General
HelixCorr combines the outcome of several prediction algorithms for correlated mutations into a consensus prediction for helix-helix contacts. In its basic (and recommended) version it includes the algorithms McBASC (using the Miyata and the McLachlan matrix), OMES-KASS, OMES-FODOR and ELSC.
Optionally, results of the two programs CorrMut and CAPS can additionally be included in the consensus prediction. However, predictions with these two programs can be quite time-consuming in case of large multiple alignments, require user input regarding several paramter settings and in our study often resulted in no or only a limited number of significant correlations. Accordingly, users, who want to include one or both of these methods anyway, need to obtain predictions with these programs independantly before they use HelixCorr.
Two more prediction algorithms (namely MI and SCA), which were also evaluated in our study on co-evolving residues in membrane proteins, are not included in HelixCorr at all since prediction accuracies for helix-helix-contacts were found to be inadequate.
Installation
HelixCorr consists of perl scripts and ready-to-use java classes for the prediction algorithms McBASC, OMES-KASS, OMES-FODOR, ELSC. No extra installation is required if the consensus prediction should be based on these algorithms only.
Please note: if predictions obtained with either the program CAPS or the program CorrMut should be included within the consensus prediction, these programs need to be downloaded and executed separately as noted above.
Required Input
Two input files and a paramter file are required for the default use of HelixCorr.
Multiple alignment file in Fasta Format
The multiple alignment should include full length sequences (including
the soluble parts of the proteins).

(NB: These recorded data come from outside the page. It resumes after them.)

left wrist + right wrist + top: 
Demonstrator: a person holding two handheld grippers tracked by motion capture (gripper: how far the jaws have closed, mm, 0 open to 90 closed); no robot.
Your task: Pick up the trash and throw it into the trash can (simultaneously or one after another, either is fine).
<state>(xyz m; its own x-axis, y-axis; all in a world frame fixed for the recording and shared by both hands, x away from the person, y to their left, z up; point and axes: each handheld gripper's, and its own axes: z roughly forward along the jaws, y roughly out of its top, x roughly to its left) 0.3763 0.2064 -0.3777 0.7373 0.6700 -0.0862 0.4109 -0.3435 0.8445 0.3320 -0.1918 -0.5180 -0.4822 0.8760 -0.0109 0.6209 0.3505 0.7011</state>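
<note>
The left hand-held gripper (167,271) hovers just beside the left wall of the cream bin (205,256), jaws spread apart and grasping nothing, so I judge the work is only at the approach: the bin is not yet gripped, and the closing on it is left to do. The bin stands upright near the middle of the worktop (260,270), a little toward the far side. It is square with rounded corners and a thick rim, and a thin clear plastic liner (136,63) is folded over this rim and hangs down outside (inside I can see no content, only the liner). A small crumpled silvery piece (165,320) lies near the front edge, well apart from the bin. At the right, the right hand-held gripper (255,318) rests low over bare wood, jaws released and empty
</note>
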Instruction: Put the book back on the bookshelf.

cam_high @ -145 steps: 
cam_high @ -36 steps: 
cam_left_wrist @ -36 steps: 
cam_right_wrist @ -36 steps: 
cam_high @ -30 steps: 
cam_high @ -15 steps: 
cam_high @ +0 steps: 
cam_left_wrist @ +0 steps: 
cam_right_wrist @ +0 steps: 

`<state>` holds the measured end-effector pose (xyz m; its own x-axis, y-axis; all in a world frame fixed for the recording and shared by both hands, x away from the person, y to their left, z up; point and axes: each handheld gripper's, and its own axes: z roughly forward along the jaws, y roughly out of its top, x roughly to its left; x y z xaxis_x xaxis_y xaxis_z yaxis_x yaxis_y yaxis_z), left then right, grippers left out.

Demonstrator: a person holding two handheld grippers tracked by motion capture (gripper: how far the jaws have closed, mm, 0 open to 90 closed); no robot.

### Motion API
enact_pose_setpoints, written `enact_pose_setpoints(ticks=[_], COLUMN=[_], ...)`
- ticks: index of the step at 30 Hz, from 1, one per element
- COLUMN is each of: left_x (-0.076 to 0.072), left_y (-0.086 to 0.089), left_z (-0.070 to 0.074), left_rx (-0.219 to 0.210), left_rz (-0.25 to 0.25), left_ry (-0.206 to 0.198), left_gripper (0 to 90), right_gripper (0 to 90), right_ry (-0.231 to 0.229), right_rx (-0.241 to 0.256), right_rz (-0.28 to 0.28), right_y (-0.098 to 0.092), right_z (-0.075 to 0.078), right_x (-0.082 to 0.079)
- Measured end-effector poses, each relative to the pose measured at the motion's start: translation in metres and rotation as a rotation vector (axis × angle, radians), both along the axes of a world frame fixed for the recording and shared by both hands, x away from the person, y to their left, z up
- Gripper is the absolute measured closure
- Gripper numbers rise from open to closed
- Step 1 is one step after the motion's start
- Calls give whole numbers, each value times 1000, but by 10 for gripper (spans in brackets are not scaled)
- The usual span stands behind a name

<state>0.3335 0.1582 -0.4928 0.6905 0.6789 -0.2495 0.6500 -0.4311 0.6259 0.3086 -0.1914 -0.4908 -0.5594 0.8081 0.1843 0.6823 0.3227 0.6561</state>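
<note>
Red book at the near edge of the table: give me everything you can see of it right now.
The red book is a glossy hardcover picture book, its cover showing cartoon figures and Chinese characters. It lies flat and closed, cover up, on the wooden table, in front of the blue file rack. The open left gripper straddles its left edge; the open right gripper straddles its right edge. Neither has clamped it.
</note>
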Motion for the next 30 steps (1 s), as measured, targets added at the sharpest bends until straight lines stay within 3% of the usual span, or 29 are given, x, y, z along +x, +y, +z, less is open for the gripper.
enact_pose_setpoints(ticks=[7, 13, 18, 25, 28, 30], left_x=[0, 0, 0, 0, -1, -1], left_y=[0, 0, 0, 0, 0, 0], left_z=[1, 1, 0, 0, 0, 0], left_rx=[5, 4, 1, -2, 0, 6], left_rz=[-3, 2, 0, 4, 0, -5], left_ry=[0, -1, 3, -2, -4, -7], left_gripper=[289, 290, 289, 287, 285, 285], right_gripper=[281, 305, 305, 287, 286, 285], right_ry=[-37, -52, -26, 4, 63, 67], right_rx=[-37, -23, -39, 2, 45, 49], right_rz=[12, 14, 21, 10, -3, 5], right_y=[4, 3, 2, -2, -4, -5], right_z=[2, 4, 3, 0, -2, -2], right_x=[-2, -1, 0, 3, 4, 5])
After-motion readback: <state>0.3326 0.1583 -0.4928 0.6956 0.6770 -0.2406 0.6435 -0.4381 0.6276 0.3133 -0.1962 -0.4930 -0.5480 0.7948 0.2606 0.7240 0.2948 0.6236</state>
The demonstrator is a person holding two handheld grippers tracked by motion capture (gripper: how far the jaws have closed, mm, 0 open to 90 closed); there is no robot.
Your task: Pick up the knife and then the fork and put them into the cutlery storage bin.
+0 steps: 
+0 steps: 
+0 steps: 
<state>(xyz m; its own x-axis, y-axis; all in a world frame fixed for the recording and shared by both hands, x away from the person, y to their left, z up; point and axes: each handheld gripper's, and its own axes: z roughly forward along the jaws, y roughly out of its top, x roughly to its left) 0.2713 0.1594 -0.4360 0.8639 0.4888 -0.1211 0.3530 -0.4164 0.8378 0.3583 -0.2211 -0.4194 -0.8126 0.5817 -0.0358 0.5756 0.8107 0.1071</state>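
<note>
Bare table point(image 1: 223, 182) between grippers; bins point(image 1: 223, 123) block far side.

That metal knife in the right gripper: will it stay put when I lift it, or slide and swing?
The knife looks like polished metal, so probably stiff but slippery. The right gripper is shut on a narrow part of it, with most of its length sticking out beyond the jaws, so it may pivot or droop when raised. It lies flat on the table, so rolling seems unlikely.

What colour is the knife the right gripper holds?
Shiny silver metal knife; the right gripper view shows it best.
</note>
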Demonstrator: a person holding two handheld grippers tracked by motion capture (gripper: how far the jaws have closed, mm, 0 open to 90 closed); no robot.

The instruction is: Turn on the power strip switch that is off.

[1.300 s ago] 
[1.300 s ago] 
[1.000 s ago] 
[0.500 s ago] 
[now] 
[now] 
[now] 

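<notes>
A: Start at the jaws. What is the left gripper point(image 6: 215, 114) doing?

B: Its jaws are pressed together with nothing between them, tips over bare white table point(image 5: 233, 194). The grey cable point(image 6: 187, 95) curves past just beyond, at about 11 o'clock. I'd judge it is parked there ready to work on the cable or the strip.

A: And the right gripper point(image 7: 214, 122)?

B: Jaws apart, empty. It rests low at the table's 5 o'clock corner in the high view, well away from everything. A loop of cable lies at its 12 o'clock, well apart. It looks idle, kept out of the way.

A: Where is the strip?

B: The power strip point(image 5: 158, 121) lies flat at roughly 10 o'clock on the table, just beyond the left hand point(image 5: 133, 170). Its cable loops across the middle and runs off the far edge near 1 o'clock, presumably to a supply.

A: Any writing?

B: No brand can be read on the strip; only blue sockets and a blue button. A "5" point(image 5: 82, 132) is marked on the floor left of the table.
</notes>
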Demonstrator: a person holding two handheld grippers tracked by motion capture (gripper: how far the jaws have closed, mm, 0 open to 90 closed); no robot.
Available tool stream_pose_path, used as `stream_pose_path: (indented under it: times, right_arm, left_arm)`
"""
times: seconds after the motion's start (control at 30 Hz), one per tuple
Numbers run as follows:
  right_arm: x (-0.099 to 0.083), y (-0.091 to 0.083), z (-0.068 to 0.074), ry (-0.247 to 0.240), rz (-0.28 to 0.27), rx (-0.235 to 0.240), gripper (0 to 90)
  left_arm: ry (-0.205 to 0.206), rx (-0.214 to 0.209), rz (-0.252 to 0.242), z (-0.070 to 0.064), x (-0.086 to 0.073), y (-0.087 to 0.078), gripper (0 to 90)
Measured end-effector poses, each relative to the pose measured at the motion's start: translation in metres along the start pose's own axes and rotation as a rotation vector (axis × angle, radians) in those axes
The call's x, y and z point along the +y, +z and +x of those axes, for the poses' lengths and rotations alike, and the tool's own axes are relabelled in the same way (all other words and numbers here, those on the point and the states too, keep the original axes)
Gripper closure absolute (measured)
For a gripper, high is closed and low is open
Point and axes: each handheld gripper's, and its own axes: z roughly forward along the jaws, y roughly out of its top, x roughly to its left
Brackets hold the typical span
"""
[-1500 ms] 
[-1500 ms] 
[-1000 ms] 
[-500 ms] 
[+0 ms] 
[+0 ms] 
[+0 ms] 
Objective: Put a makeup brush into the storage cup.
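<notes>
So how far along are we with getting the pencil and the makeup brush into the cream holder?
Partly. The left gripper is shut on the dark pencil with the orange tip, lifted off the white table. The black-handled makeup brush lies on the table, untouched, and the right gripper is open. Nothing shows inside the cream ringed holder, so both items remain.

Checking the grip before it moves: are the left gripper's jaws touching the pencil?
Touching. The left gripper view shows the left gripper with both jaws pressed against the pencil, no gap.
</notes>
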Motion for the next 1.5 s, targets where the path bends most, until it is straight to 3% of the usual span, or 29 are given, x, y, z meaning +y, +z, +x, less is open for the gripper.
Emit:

The provided implementation of HelixCorr
will extract the transmembrane domains based on the provided TMS file
(see below). The reference sequence (for which the positions of the
transmembrane segment are provided) needs to be the first sequence in the
multiple alignment. For an example see the file
example.fasta
TMS file for the reference sequence
A tab-delimited file summarizing the begin and end of each transmembrane
segment in the reference sequence (first sequence in the multiple
alignment file). Note that the given positions should be based on the
protein sequence without any gaps. For an example see the file
example.tms
Parameter File params.ctl
Input parameters need to be specified using the parameter file
params.ctl. Required parameters are the following:
- Input Alignment: Full path to multiple alignment file
- TMS File: Full path to file specifying TMS positions
- Result Folder: Full path to folder, where results should be stored
- Required Correlations: Threshold for required correlations per pair of transmembrane helices, any pair of predicted correlated positions lying on a helix pair with less correlated mutations than the threshold will be removed from the consensus prediction
- Use CAPS: Flag (Y/N), if set to Y, CAPS prediction will be included in the consensus prediction
- CAPS Output File: Full path to CAPS output file (example)
- Use CorrMut: Flag (Y/N), if set to Y, CorrMut prediction will be included
- CorrMut Output Folder: Full path to the folder, where CorrMut result files are stored (this folder needs to contain the bootstrap output file called "BSShortNR2.NJ.out" (example) and the MSA file used for CorrMut called "rst.seq" (example)
Running the program
Two different variations of HelixCorr are provided :
- ExtractConsensus.pl: calculates consensus prediction including results from the algorithms McBASC_Miyata, McBASC_McLachlan, OMES_KASS, OMES_Fodor, ELSC and optionally CorrMut and/or CAPS
- ExtractConsensusR.pl: calculates reduced consensus prediction including results from McBASC_Miyata, McBASC_McLachlan, OMES_KASS and optionally CAPS (the four best performing individual algorithms in our study)
To run a consensus prediction with any of the two programs, simply start the program by changing to the HelixCorr directory and typing
perl ExtractConsensus.pl
or
perl ExtractConsensusR.pl
Output
Within the specified output folder you will find several output files.
- An additional alignment file (tms.msa), which includes only the transmembrane parts of the proteins as specified by the positions in the input TMS file.
- Result files for the individual prediction methods (mcbasc_mclachlan.out,omes_fodor.out, ...) including correlation scores and significance (if provided by the method) for all pairs of positions. Please note, that the number of pairs may change between methods due to different ways of treating positions with gaps. Also note, that positions correspond to the full length sequence of the reference protein but include only residues within transmembrane segments.
- The consensus output file (for example consensus_3.out or consensusR_3.out), which is a tab-delimited file containing the best L/5 correlations of each method (L being the length of the transmembrane parts of the protein). Correlations on helix pairs with less correlations than the given threshold have been removed. (example).